The way my parents view things might be a little different from others. They don’t care what religion we are going to choose. They will be fine if I end up being an atheist, as long as I didn’t ignore the basic value of humanity, respect, and have a clear job to earn money to sustain myself. I think it has something to do with me being the first child, that somehow always have the urge to be a people pleaser. I go with the choice my parents suggest until it became planted that their suggestion is an order, and their order is an absolute decision. Now it backfires because when you hit a certain age and were supposed to decide, you are not sure on how to decide, because you just didn’t practice enough, and you are just afraid to finally take the burden of  facing consequences to yourself. Back then when decisions aren’t made by me, I always have someone to blame.

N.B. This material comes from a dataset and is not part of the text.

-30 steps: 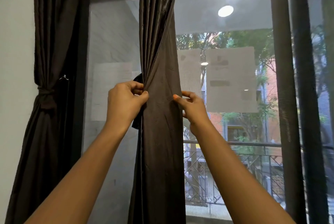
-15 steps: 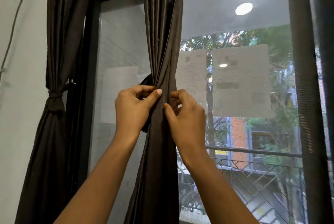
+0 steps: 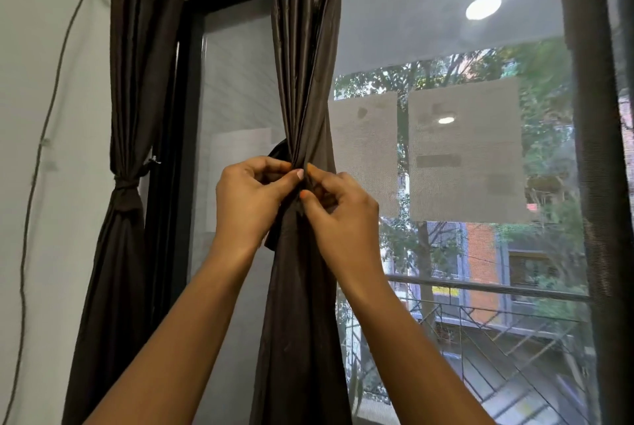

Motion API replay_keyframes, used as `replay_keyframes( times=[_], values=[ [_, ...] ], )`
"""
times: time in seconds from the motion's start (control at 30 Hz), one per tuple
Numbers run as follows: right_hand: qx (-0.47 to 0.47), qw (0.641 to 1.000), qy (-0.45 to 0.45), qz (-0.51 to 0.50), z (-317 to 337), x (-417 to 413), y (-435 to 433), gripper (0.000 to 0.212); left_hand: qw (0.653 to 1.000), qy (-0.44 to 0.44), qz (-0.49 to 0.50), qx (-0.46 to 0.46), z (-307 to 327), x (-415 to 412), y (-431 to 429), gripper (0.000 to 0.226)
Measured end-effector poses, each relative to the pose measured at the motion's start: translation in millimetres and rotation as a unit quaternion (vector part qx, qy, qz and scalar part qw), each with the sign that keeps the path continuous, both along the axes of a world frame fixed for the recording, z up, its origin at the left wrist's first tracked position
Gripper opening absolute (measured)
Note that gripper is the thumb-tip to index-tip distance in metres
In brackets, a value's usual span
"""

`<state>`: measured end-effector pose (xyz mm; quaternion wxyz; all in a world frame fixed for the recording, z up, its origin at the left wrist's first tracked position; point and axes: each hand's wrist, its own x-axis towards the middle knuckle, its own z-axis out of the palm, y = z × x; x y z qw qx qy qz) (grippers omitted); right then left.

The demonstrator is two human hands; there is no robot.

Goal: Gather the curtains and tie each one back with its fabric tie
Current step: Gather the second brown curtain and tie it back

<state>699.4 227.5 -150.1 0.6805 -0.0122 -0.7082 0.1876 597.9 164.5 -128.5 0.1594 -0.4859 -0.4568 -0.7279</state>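
At the window, the left curtain hung already tied beside the wall; the middle curtain was gathered to a narrow waist. Its fabric tie looped round the far side into the left hand, which pinched it, while the right hand pinched the bunched folds just beside. The knot would probably hold best with the folds squeezed tight as the ends crossed.

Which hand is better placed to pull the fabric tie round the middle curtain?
Likely left: the fabric tie shows on the left hand's side of the middle curtain; the right hand pinches the gathered folds.
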Motion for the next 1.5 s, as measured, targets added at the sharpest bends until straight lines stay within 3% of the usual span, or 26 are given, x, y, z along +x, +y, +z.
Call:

So when decisions are made by me, whether I chose left or right, I will always regret it. To re-think and re-evaluate things are my striking mental uniqueness ( I never compare this with my peers because this topic could be awkward but I am pretty sure I think of things too deep and to complicated than necessary) . When I choose, every choice made are a mistake made by me (small mistake, big mistake, unimportant mistake, etc). I am aware that overthinking hinders me, but I can’t help it because every time something mentally overwhelming happens, the whole cycle starts.

And I don’t want to stop being like this either. My evaluation, whose product is regret is often the base of my self-evaluation, although this happens so much, and I am a lazy person so often this evaluation left assessed but not implemented. A typical story line of a donkey who fell in the same hole over and over again.

Okay, one more topic.

My family also view things the hard way(maybe pragmatic) . I didn’t know what word to describe it, I think hard is too rash, but I’ll settle that later.

When I see about social anxiety and how people rant about how others should tolerate and be understanding by giving them space and/or be considerate by letting them not answer the question in class, for example. At first, I agree, but on second thought, being extroverted or outgoing maybe have more advantage, especially against this hard cruel word, where you have to gain control of everything controllable  to be succesful. And guess what, the easiest thing to control is yourself. And that’s very hard.

I woe over position I refuse, but I’ll woe over the limited time I have if I accept the position anyway. But to be honest, I have spent several hours before writing this blaming myself and reminiscing my melancholy. Which brings me to write this post.

The motto I held now is that, no matter if I am a melancholy, and introvert. If being extrovert will carry me farther in life, I’ll have to put a mask and go with it.

I wish when I am older I still retain my melancholy that always compare me with someone I deem successful because it keeps me growing. Slowly and painfully, but a growth is a growth.  I hope someday I’ll finally conquer myself and be slim and pretty because I think  my low self esteem about appearance hinder me in making social connection. I hope I reduce the stressing over minor issue, and try to trace the outline of my bigger goal so I have a clear destination and can start paving the right way.

As I walk along the time line, I am carrying a pencil behind my back and in front of me ,

I would illustrate it if I got the time, but you can imagine a compass, but with two pencils

(compass for making circle, not the one that shows direction)

I left a mark of me along the time line, all by trying to trace my future.

Although I have a compass (for direction) It will be vain if I don’t know how to use it, or where I want to go.